Serialization Requirements in Russia

Regulatory requirements pertaining to drug serialization in Russia are regularly updated. For the latest info, please click here.
To make the pharmaceutical supply chain safer and ensure patients get the medicines they need, the Russian Ministry of Health intends to put in place serialization and aggregation requirements for drugs.
The ”Federal State Information System for Monitoring of Drugs Circulation from a Manufacturer to a Final Consumer with the Use of Labeling (FSIS DCM)” sets out requirements for pharmaceuticals produced for the Russian market. However, despite the fact that a pilot program is running, there are still discussions as to what exactly the FSIS DCM will entail.
Serialization, coding and reporting requirements in Russia
While the law does not explicitly define standards that are to be used for identification and marking or for data reporting, industry associations and manufacturers recommend the use of GS1 standards and 2D datamatrix for unique product identification to encode serialization and aggregation data. Serialization shall ultimately allow traceability from the manufacturer all the way through the medical supply chain. Events like drug production, sale, write-off/withdrawal from circulation/disposal, sampling or quality checks will have to be recorded and reported.
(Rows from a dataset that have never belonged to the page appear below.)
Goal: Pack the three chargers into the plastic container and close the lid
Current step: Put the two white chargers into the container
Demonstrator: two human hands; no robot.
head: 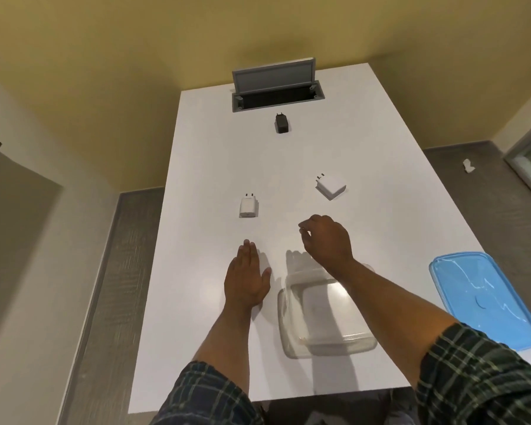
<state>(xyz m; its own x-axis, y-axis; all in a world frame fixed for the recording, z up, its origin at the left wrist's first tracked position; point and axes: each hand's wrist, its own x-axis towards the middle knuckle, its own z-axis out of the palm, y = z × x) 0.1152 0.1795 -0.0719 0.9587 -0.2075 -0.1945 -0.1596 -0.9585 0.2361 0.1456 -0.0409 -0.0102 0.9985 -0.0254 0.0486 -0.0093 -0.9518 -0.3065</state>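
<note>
Both hands were empty above the white rectangular table (196,154), with nothing packed yet.

The left hand (246,279) lay flat near the frame's centre, fingers straight and together, palm down just left of the clear plastic container (325,317). The right hand (327,240) hovered above the container's far rim, fingers loosely curled, gripping nothing, forearm crossing the container. The small white two-pin charger (249,205) sat above the left hand, the square white charger (331,186) upper right of centre, the black charger (282,123) farther up. The blue plastic lid (482,302) lay at lower right.
</note>
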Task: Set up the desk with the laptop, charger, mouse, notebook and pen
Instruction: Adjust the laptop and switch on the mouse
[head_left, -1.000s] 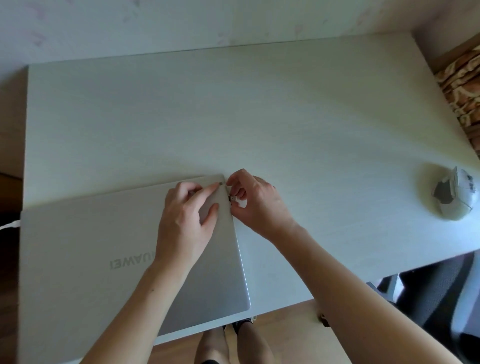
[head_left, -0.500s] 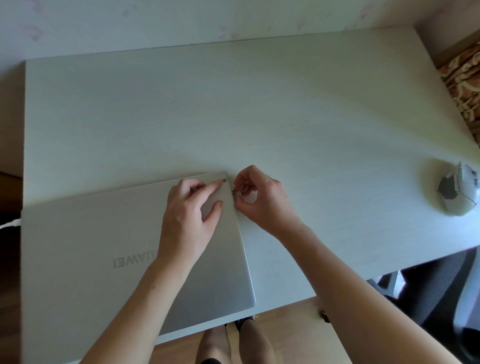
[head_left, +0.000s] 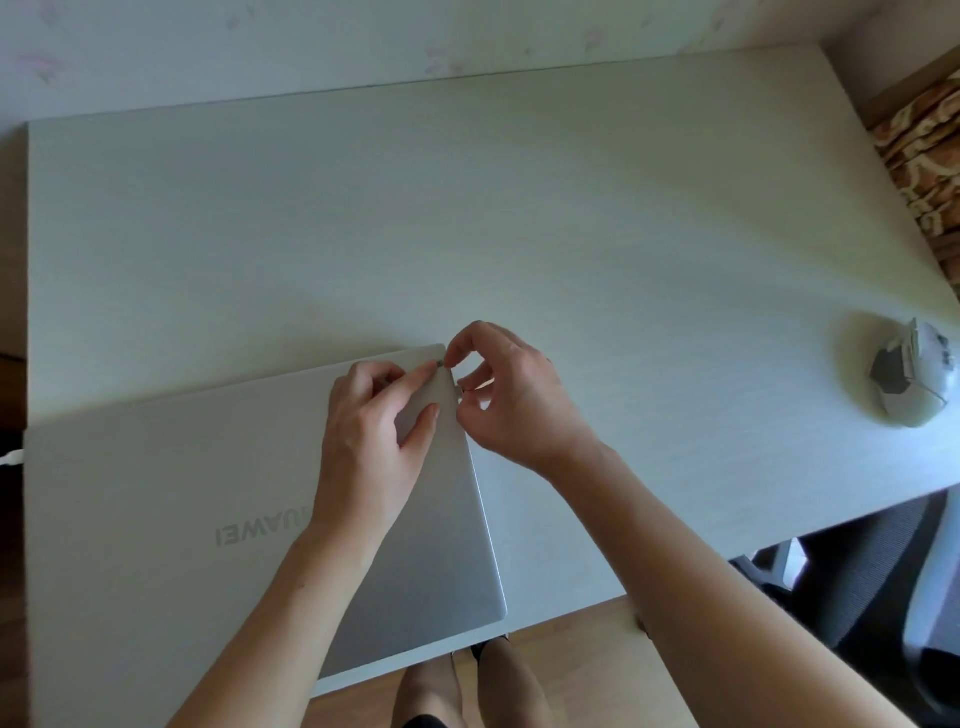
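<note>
A closed silver laptop (head_left: 156, 519) lies at the desk's front left, its logo facing me upside down. My left hand (head_left: 374, 436) rests flat on the lid near the far right corner, fingers spread and the index tip at the corner. My right hand (head_left: 514, 400) is at the laptop's right edge, its fingertips pinched around a small plug (head_left: 459, 388) that sticks out of the side. A grey and white mouse (head_left: 911, 382) sits near the desk's right edge. A white cable end (head_left: 10, 458) shows at the laptop's left side. No notebook or pen is in view.
The white desk (head_left: 519, 208) backs onto a pale wall. A dark office chair (head_left: 883, 597) stands at the lower right, and wooden floor shows below the desk's front edge. Patterned fabric (head_left: 924, 156) lies beyond the right end.
My right hand has pressed closer to the laptop's edge and its fingers have loosened slightly around the plug. My left hand and the laptop have stayed put.
</note>
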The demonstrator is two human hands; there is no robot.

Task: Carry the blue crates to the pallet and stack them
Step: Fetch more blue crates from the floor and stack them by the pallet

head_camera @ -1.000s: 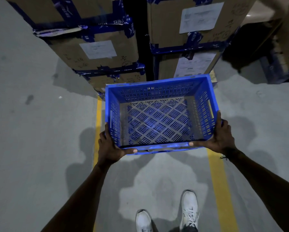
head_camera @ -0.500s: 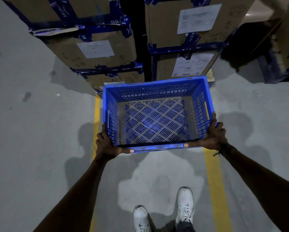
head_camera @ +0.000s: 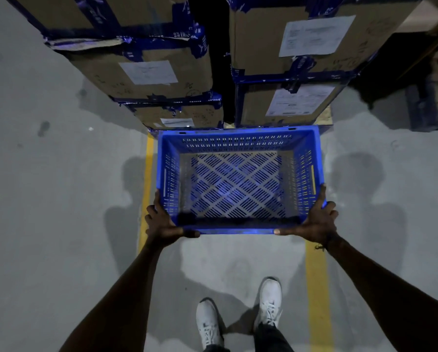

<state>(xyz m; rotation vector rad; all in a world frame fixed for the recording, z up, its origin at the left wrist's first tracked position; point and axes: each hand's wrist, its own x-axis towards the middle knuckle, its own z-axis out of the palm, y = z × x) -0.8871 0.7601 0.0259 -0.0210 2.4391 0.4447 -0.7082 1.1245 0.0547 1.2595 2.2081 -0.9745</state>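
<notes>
Blue crate (head_camera: 235, 184), empty, being carried above floor (head_camera: 60, 199): left hand (head_camera: 162, 222), right hand (head_camera: 314, 222), fingers clasping near corners; pallet unseen, stacking pending.

Bare arms, white shoes

No sleeves in view; a thin dark band (head_camera: 323, 246) circles the right wrist, white laced sneakers (head_camera: 270, 303) under dark trouser cuffs (head_camera: 268, 337)

Dim grey concrete floor (head_camera: 47, 224), yellow lines (head_camera: 318, 288), taped cardboard boxes (head_camera: 151, 72), perhaps on pallets.
</notes>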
Drug manufacturers and their supply chain partners will have to report above mentioned events to Russian authorities via standard protocols and electronic interfaces. The Russian Ministry of Health is therefore developing a rather complex reporting system and database including several functional and infrastructural subsystems. Management of the different FSIS DCM components are intended to be carried out with the use of specialized management automated working stations (AWS).
Scope of the law and intended deadlines
Russia aims for a phased implementation by drug groups starting with the seven high-spending disease classes, such as medicines for treatment of haemophilia or multiple sclerosis and drugs administered after organ transplantation for example, to be serialized in Q1 2018. Implemented in four steps depending on sale price, the law is supposed to ultimately apply to all medicines for human use released into circulation from Q4 2018.
While there is still clarification and guidance necessary, the pilot program will hopefully contribute to the development of clear and concise instructions. However, given that there is still some uncertainty, it is questionable whether the majority of pharmaceutical manufacturers will be able to meet the Russian deadlines.